I have a lot to say about Jeffrey Goldberg, but his haughty, insidery voice has only partially defined the Trump-era magazine’s—mainly by establishing an editorial line that is anti-Trump without indulging “the Resistance” or veering anywhere near the revived socialist left. The Atlantic’s current voice is no less shaped by, for instance, Executive Editor Adrienne LaFrance (who has an article in The American Crisis on QAnon) or Ideas Editor Yoni Appelbaum (on “How America Ends”). Appelbaum is a former lecturer on history at Harvard who joined The Atlantic after drawing its attention as a regular participant in the comments section of Coates’s then-active blog, where he helped Coates develop his interest in the Civil War, which would come to define Coates’s most influential subsequent work. The tendency of so many of the articles in this volume to harken back to nineteenth-century American history—to Frederick Douglass and Seneca Falls—points to Appelbaum’s influence.
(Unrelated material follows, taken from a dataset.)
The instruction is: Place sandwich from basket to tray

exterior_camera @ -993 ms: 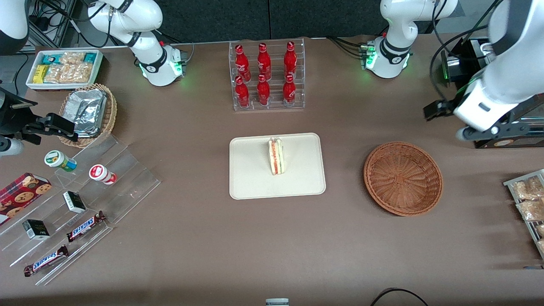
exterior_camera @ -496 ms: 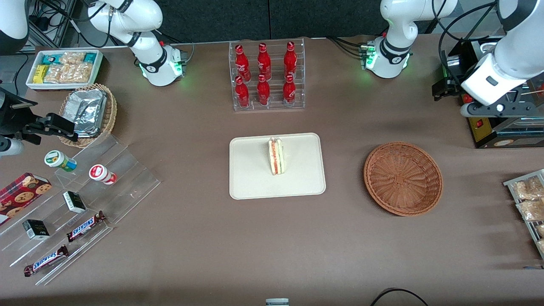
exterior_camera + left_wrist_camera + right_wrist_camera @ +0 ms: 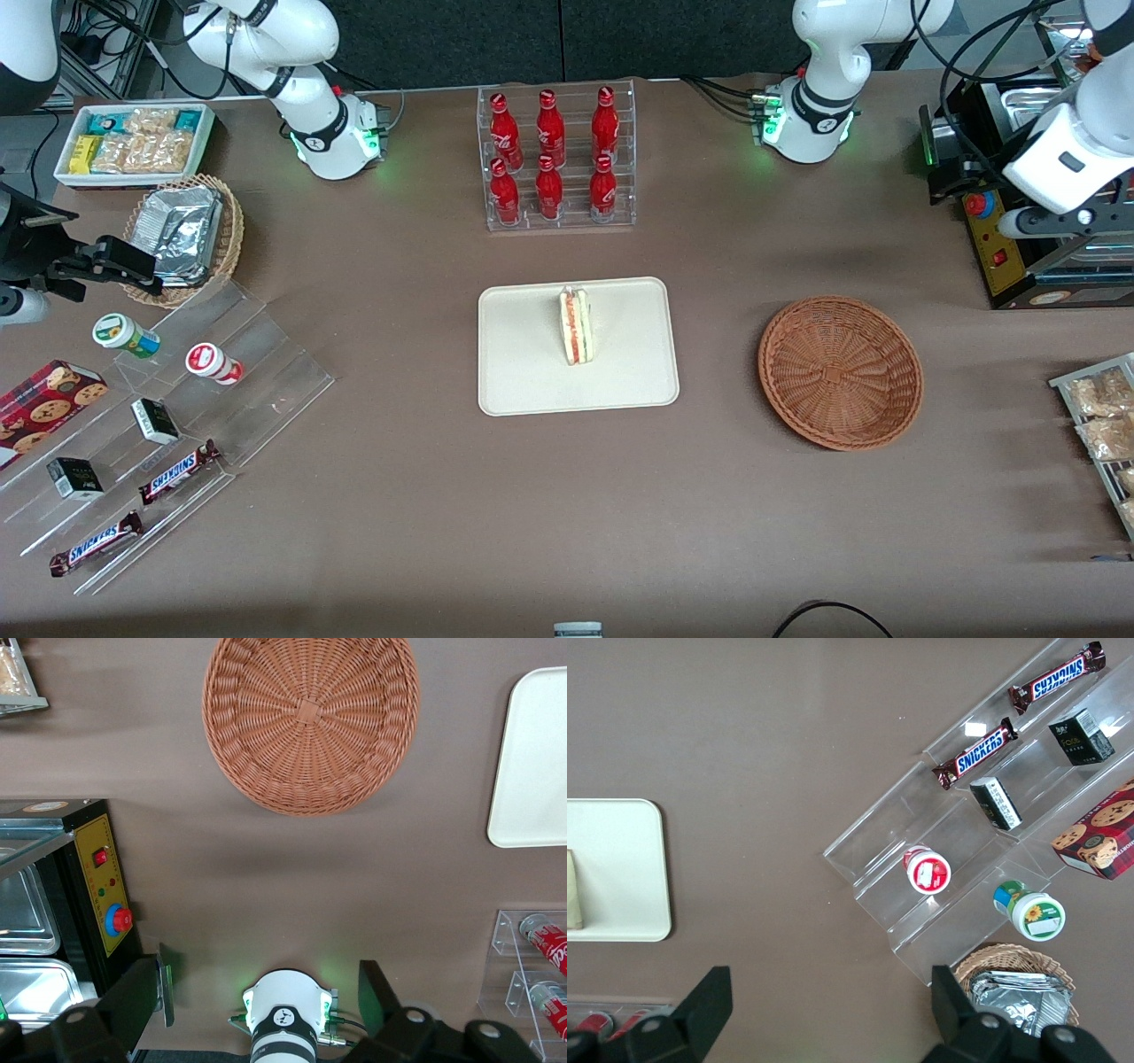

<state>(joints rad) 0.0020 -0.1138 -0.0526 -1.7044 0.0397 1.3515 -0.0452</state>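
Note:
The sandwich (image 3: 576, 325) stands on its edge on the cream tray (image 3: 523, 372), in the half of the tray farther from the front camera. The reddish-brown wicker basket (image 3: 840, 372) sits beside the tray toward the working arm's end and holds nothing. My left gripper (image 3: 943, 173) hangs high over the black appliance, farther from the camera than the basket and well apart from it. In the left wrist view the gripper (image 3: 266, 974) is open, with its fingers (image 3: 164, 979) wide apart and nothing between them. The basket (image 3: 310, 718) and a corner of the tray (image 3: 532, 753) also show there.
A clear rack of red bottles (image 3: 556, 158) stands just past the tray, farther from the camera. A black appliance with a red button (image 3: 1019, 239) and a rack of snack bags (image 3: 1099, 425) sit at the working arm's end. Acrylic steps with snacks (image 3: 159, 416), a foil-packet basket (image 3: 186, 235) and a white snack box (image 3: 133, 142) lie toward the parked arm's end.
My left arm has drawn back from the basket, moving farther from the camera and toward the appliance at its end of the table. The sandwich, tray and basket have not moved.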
There is, to be sure, much to be learned from the nineteenth century that directly informs the present. But the danger of leaning so heavily on the long arc of history is that it obscures how at key moments, history is propelled forward with radical force. For all their gifts of oratory, and for all their political acumen, Lincoln and Douglass participated in a transformation of America that was fundamentally violent: the Confederacy was suppressed by armed force on a continental scale; the constitutional amendments that ended slavery and guaranteed Black citizenship were passed without the rebelling states’ initial consent; and the enslaved people of the South themselves actively resisted, fled captivity, and fought their would-be masters in defiance of the law. These are lessons of history that many Atlantic readers would be extremely hesitant to apply in our own time.

Instead, we have Anne Applebaum’s conclusion to this volume, in which she calls for “evolutionary rather than revolutionary” change, citing Teddy Roosevelt’s Progressive era, Britain’s Victorian-era reforms, and Japan’s Meiji Restoration as appealing models. “We have found the ability to make deep changes without destroying those elements of our system that are useful and good,” she writes. “And if we did it once, we can do it again.” It’s an encapsulation of the tradition of reasonableness that the magazine has traded on for so long. But after reading about the many existential crises rigorously detailed by the staff of The Atlantic over the past few years, it’s not at all clear that high-minded argument will be enough.